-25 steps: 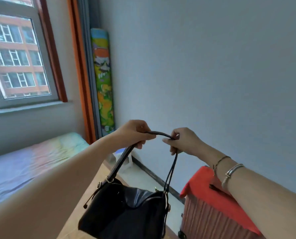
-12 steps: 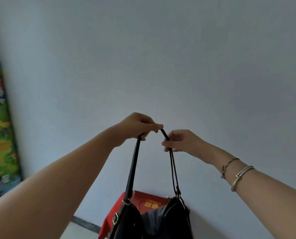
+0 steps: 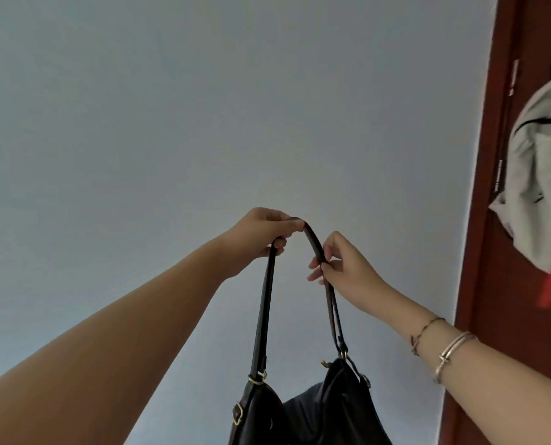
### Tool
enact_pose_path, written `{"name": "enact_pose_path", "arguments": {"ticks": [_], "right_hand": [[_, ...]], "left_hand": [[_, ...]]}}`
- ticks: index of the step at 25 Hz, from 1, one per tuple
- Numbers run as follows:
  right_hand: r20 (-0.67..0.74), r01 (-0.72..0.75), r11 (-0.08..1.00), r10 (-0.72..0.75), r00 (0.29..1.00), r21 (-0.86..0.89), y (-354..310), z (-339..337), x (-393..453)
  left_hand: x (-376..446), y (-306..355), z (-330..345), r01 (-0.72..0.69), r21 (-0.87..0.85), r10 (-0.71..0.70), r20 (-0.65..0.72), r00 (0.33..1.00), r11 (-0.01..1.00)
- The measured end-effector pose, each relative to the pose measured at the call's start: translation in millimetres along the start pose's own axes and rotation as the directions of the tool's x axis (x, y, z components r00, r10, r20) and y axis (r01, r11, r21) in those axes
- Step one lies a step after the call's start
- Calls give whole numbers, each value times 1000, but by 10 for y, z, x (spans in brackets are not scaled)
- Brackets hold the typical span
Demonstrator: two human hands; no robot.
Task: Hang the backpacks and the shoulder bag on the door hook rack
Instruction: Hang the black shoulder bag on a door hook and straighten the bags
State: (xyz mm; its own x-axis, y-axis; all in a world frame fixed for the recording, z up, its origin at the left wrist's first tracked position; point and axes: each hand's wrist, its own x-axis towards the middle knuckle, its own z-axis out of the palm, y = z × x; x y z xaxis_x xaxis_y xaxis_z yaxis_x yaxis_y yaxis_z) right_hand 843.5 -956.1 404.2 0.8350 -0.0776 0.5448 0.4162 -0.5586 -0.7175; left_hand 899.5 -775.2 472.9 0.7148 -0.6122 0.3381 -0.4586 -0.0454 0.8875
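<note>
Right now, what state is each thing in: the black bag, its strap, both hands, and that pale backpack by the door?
Black shoulder bag: lifted, hanging from its strap, top open.
Strap: pulled up into a loop, held at the top.
Left hand: closed on the strap.
Right hand: pinching the strap.
Pale backpack: already hanging on the door; its hook is out of view.
</note>
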Motion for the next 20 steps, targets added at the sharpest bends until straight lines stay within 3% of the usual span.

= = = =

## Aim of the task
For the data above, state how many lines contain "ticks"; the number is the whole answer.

## Written response
2